→ **THE PROBLEM**:
Transcribe exactly everything in the data below from the line containing "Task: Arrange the" down to the line containing "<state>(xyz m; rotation", both lines included and nothing further.

→ **AVAILABLE RECORDS**:
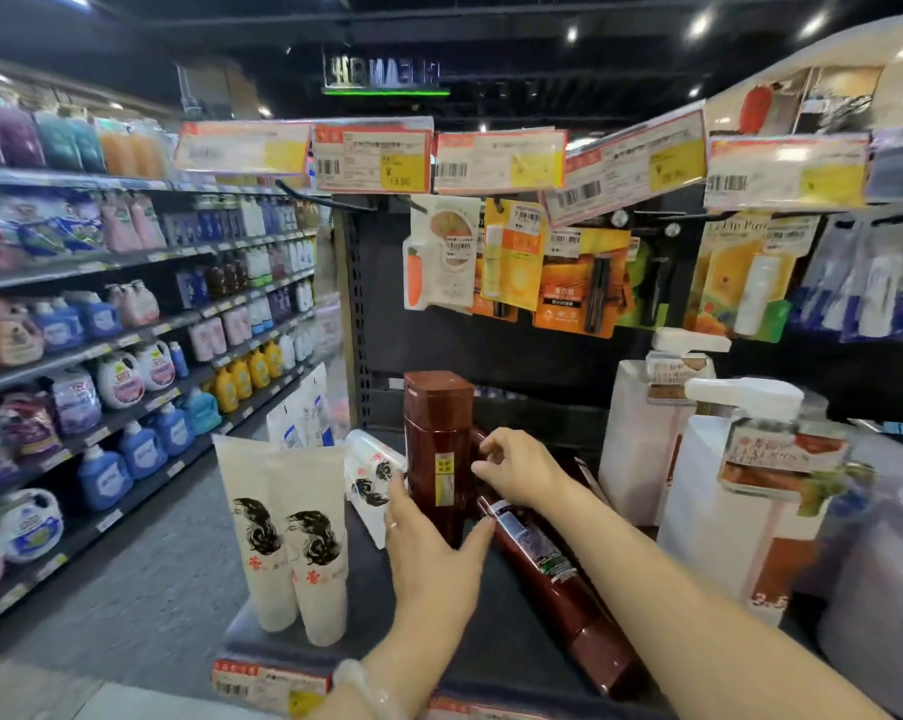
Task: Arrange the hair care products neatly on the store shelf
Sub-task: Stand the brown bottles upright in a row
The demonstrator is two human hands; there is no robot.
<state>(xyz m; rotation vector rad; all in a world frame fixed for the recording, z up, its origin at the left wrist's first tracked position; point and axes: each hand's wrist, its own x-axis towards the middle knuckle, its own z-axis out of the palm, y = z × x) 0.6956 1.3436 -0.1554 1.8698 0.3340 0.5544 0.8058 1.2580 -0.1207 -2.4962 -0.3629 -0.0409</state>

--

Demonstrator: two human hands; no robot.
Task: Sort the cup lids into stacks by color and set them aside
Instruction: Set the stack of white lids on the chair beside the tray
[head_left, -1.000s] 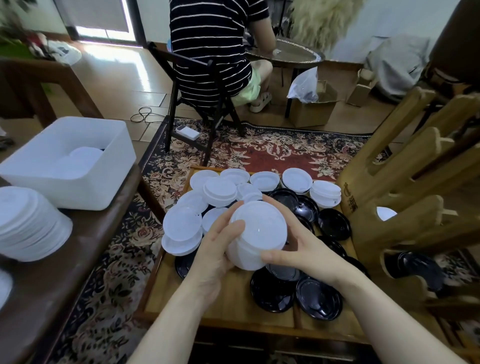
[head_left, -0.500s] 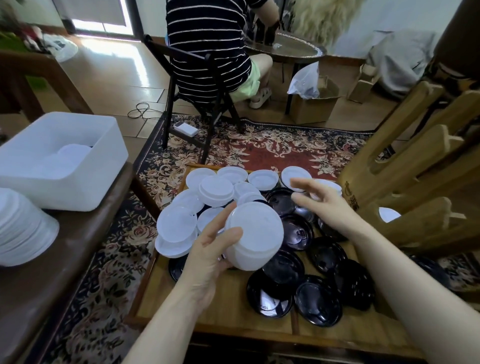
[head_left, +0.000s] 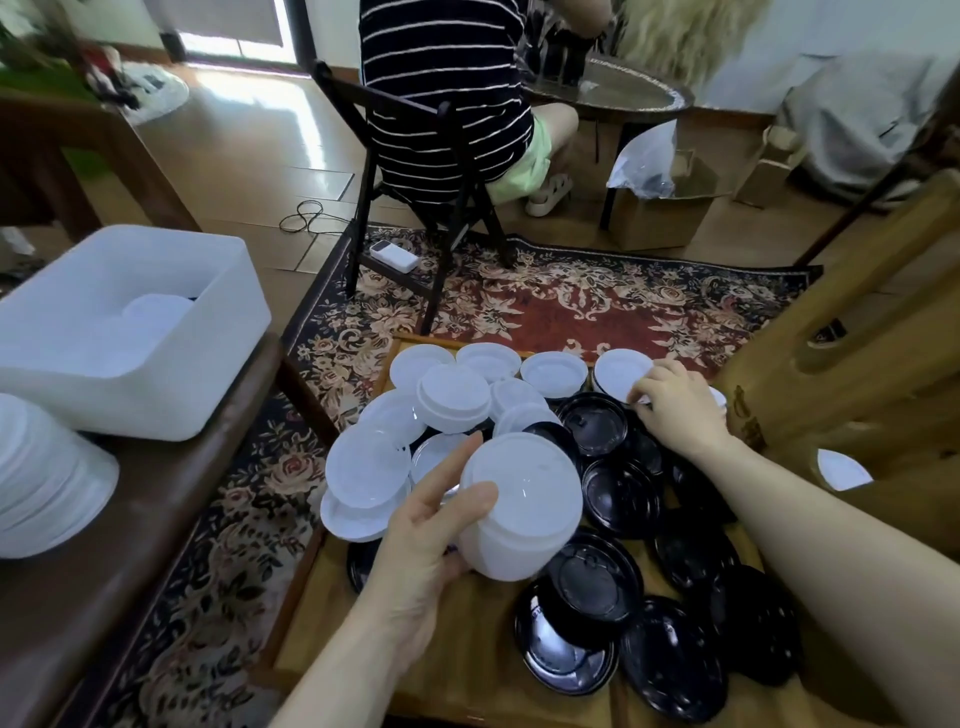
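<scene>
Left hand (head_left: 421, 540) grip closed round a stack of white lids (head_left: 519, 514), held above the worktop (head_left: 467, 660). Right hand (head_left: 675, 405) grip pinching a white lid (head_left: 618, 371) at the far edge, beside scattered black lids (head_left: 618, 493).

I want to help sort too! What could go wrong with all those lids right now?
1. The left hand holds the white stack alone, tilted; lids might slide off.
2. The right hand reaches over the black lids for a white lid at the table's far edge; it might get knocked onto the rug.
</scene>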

→ **EXERCISE OUTPUT**:
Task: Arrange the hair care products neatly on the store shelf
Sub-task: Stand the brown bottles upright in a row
The demonstrator is two human hands; there is no robot.
<state>(xyz m; rotation vector rad; all in a world frame fixed for the recording, z up, its origin at the left wrist's first tracked position; point and axes: each hand's wrist, its own x-axis towards the middle knuckle, its own z-axis out of the palm, y = z × x) 0.6956 1.3436 -0.1554 1.8698 0.3340 0.5544 0.8058 1.2580 -0.1207 -2.4962 -0.3629 -0.0409</state>

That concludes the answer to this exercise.